11月28日。日曜日。DRですこし走ることにした。DRはキック3回でエンジンがかかったがストールし、5回目でアイドリングする。まずまずの調子だ。バイクに無理をさせないでゆけるところを考えて、埼玉県の秩父の手前にある正丸峠、山伏峠をぬけて青梅にまわることにした。
走りだすと風がつよい。山に近づくとバイクがおおくなり、やがて西武線の正丸駅に到着した。
正丸駅には同年輩のライダーがあつまっていてだべっている。10人以上いるだろうか。とまっているバイクはホンダCB750Kやヨンフォア、アグスタなどマニアックだ。そのうちのひとりが話しかけてきた。
DR、ものすごく大事にしてますね。
ああ、このバイク、いつの間にか古くなってしまって。
部品はでるんですか?
物によるんですが、ないものもあって困ってます。
ひとしきり話をして私はトイレにいった。
皆さんなごやかに話しているが、ここで親しくなったかんじだ。40年前のバイク・ブームのころの峠はこんな感じだったが、若いころは金がなかくて、皆まずしい身なりだった。真冬でも革ジャンにジーンズ、ブーツくらいだ。ボロボロの皮のツナギなんてストイックな奴もいたっけ。いまここにいる人たちは冬用のジャケットを身につけていて、余裕がありそうだ。あの頃はそんなものを買える人間はいなかった。私が大学生の頃は、冬用のライディング・ジャケットをそろえられたら、一人前のライダーだと言われたものだ。それだけ冬のジャケットは高価で特別なものであり、街着のコートなどは買えても、バイク専用のものまで手がまわらなかったのである。それを思い出して、時がながれたことを実感した。

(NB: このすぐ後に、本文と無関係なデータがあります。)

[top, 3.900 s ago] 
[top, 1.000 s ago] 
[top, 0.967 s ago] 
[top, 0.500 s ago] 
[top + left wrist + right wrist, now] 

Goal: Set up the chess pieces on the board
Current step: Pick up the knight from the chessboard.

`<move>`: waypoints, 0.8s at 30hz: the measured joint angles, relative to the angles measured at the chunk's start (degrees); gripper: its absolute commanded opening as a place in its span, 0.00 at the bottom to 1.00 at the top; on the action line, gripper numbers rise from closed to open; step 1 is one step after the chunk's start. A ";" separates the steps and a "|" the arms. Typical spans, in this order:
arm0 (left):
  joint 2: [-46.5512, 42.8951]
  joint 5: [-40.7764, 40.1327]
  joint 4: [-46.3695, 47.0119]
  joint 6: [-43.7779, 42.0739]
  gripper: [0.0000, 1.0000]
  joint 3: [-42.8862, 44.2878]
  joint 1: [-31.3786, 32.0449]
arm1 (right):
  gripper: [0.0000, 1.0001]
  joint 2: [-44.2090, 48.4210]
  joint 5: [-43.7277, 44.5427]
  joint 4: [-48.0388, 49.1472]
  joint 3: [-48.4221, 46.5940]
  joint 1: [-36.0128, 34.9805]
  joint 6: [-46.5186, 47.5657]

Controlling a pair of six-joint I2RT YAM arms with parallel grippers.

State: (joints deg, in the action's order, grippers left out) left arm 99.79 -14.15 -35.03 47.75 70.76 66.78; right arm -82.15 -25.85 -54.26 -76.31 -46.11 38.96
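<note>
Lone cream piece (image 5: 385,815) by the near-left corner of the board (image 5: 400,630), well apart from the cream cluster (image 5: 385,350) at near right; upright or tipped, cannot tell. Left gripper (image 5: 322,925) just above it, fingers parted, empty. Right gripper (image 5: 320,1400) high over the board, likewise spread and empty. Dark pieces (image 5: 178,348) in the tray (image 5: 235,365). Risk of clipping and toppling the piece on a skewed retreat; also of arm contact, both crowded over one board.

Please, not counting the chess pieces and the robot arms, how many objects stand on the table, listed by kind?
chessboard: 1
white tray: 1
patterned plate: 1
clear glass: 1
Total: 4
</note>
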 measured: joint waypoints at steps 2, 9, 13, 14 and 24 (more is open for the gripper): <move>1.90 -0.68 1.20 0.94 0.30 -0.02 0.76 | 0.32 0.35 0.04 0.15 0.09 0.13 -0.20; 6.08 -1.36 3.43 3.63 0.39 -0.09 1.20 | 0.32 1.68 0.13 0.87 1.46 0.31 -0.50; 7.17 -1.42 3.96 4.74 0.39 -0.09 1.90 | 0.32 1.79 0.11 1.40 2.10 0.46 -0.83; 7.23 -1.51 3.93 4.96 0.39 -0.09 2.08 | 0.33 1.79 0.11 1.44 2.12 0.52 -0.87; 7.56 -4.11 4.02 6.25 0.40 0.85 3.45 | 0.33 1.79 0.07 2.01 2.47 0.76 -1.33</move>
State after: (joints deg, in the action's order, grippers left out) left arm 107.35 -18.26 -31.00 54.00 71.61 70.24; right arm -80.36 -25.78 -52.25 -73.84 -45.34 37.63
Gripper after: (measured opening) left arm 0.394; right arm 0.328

また同じ人がはなしかけてきた。ずっとシングルに乗っていたそうだ。それでDRが気になるようだ。
いまは何にのっているんです、ときいてみた。すると、
ヤマハテネレ700です。
ああ、私も気になっているモデルですよ、とこたえると、
ものすごく、ハイ・シートですよ、とのこと。
シングルには飽きたから、ツインにしたんです、と。
後からおもえばシングルはなにに乗ってきたのか聞けばよかった。たぶんオフロード・バイクなのだろう。あの場にはテネレしかオフロード・バイクはいなかったのだ。しかしこれで話を切り上げてはしりだすことにした。
テネレ氏が見ている前で、DRをキックする。が、かからない。2度目も、かからない。3度目も。エンジンがあたたまっているときは、ほぼキック1回で始動するのだ。それが気温が低くなっていたから、いつもと調子がちがう。

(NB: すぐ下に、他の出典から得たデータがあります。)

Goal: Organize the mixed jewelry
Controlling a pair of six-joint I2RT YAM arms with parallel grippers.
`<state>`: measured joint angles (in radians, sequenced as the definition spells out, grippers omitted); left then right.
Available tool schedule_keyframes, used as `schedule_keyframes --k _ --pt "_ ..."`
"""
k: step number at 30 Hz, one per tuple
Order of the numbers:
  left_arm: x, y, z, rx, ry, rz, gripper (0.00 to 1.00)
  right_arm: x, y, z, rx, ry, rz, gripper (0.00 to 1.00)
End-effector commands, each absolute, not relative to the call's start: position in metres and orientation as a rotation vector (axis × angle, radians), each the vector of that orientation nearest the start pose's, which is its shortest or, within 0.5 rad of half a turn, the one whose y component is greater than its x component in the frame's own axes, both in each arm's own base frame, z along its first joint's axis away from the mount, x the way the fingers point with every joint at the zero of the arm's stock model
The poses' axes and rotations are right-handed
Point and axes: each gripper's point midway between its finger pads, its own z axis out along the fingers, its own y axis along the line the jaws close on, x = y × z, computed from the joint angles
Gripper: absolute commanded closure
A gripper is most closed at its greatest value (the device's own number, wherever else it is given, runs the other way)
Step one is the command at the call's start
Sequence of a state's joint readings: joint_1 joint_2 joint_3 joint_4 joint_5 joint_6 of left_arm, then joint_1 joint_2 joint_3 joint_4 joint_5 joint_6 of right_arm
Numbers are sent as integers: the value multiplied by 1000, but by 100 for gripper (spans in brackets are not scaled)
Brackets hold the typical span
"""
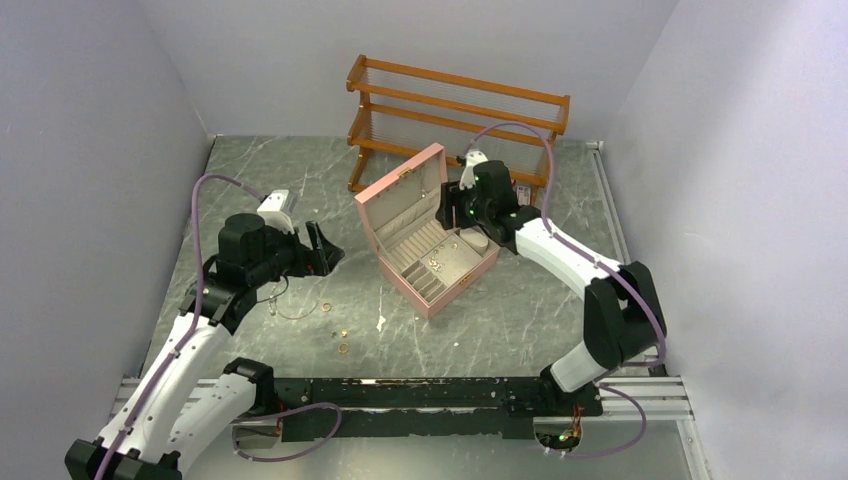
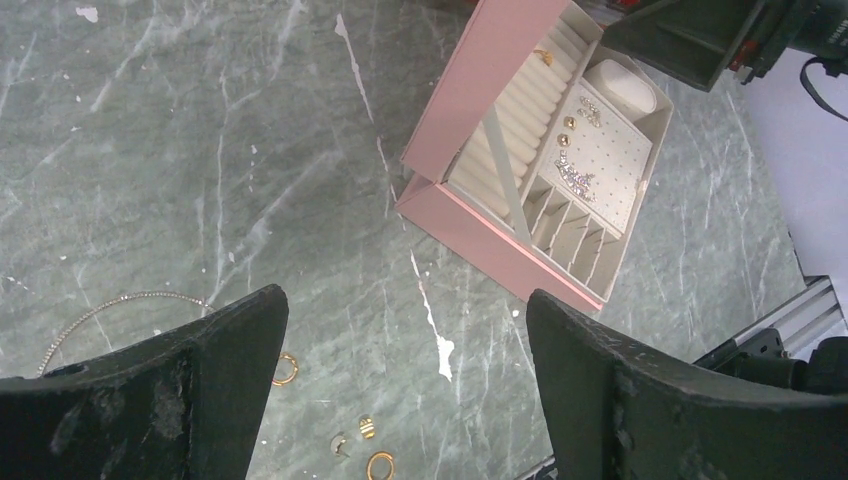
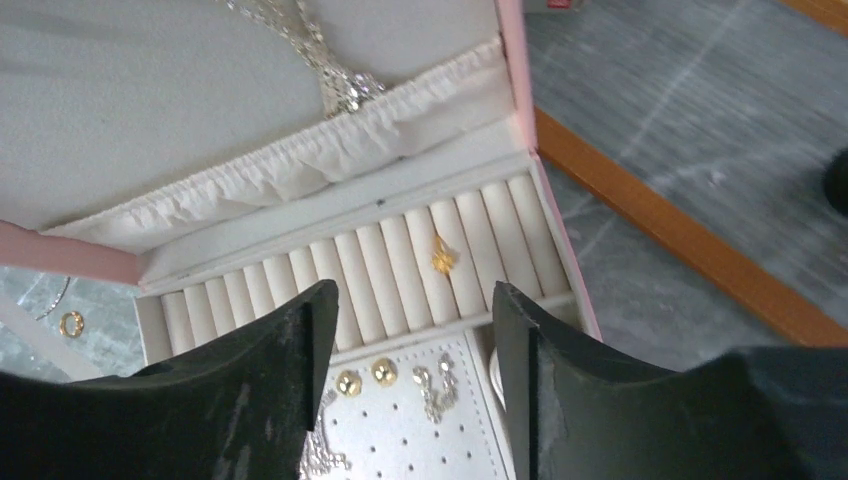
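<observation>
The pink box [image 1: 441,293] stands open mid-table. A gold ring [image 3: 443,255] sits in its ring rolls. Gold studs [image 3: 365,378] and silvery earrings [image 3: 437,385] lie on its dotted pad, and a silvery chain [image 3: 330,70] hangs into the lid pocket. My right gripper [image 1: 455,212] [image 3: 415,292] hovers over the box, open, with nothing between its fingers. On the table lie a thin chain loop [image 2: 120,300] [image 1: 290,308] and gold rings [image 2: 285,368] [image 2: 380,465] [image 1: 343,347]. My left gripper [image 1: 320,250] [image 2: 405,295] hangs wide open above them, holding nothing.
A wooden rack [image 1: 455,110] stands against the back wall behind the box. Small items [image 1: 522,190] sit by its right foot. White chips [image 2: 440,350] mark the green marble table. The metal rail [image 1: 420,392] runs along the near edge.
</observation>
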<state>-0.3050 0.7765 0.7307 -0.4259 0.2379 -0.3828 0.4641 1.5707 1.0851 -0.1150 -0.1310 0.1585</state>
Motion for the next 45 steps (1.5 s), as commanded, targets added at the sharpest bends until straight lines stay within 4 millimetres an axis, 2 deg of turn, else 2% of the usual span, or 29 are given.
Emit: schedule_keyframes --k 1,4,7,11,17,25,32,40,45 --pt "238 -137 204 40 2106 -691 6 381 202 151 -226 2160 426 35" --pt "237 -134 201 8 2121 -677 4 376 173 147 -78 2172 297 24" --pt "235 -142 198 25 2126 -732 2 366 153 141 15 2191 237 19" --pt "234 -155 194 17 2104 -840 1 360 139 130 103 2222 233 16" --pt "236 -175 181 -23 2103 -1004 1 359 123 109 157 2261 261 17" --pt "241 -194 166 -89 2104 -1168 4 345 129 93 142 2307 455 20" --pt "248 -199 160 -137 2094 -1210 7 320 144 94 120 2296 623 25" --pt "252 -177 138 -242 2187 -1018 8 290 159 88 140 2288 797 29" --pt "248 -165 131 -271 2217 -933 8 278 163 97 164 2268 860 29"
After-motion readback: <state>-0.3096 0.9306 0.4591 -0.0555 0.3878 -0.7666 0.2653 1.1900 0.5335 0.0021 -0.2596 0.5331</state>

チョークを引いてキックしてみるが、かからない。手ごたえもない。チョークをもどしてキックしてもかからない。もう一度キックすると、エンジンはかかった。するとテネレ氏が、
よかった、と言った。私は苦笑して、ときたまこうなるんですよ、これが玉に瑕で、と答えて走りだした。

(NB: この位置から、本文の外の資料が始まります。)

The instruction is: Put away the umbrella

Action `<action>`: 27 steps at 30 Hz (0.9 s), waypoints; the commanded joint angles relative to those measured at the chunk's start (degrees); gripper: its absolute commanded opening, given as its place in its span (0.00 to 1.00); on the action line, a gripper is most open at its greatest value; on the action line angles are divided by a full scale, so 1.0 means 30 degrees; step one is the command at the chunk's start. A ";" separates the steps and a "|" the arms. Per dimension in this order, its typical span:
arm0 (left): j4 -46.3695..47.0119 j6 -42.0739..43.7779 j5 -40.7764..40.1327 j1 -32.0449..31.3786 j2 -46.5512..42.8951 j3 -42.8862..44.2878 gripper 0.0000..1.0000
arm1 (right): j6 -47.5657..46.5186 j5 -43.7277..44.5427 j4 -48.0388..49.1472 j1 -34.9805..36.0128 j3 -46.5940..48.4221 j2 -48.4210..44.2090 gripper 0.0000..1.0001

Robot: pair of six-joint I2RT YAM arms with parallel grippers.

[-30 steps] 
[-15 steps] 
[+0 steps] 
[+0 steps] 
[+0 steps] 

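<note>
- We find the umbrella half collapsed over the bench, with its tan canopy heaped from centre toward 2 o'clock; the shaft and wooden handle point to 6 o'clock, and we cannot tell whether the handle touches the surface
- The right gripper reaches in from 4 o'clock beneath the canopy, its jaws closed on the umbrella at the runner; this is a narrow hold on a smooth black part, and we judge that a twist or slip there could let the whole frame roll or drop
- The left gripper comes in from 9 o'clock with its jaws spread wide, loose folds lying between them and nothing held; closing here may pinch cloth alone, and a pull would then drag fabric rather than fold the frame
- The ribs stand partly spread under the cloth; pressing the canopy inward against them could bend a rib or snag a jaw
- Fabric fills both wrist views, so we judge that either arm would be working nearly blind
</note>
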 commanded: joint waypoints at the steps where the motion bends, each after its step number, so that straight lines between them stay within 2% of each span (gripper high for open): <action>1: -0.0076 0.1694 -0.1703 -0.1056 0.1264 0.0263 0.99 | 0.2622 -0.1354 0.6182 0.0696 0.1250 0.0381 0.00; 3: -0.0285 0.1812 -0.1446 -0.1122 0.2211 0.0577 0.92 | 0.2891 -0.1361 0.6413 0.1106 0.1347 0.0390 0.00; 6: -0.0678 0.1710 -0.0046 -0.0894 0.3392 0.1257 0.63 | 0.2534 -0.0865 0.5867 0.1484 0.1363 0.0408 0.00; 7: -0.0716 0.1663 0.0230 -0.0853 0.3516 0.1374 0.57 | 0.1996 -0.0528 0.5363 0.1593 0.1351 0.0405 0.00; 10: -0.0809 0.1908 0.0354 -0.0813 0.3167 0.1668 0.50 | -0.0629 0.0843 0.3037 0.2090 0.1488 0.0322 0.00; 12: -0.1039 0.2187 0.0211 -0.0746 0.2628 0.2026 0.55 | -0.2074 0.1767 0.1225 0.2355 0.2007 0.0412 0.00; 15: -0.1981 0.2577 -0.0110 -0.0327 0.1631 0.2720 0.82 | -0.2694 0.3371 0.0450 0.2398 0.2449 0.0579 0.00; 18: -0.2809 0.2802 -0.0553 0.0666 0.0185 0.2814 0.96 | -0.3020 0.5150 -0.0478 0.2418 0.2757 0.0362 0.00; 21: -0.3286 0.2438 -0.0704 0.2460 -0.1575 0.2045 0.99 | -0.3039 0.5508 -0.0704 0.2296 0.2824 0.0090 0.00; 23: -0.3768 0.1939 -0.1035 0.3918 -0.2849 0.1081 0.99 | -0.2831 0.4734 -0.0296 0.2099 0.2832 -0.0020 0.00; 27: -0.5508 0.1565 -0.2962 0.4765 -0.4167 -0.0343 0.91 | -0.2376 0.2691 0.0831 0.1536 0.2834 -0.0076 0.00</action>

正丸トンネルをぬけて山伏峠をこえてゆく。セローだったらテネレ氏は話しかけてこなかったとおもう。古いDRだから話してくれたのだ。そしてDRもテネレ氏の前でいい味をだしたとかんじた。
山をくだって有間ダムにたちよった。ここにはたくさんのバイクや自転車がいた。一休みして走りだそうとすると、またDRがぐずってなかなかエンジンがかからない。これが可愛いところだ。
青梅をぬけて瑞穂町の日本亭で昼食にする。たのんだのは肉野菜いため定食にラーメンと唐揚げのついた満腹定食。1050円だ。
味はふつう。メニューの通り満腹になった。
食事をおえて走りだそうとすると、またエンジンがかからない。5・6回キックすれは始動するのだから、これも味のうちと考えるほかない。DR、長くのっていたらいつの間にか旧車になってしまった。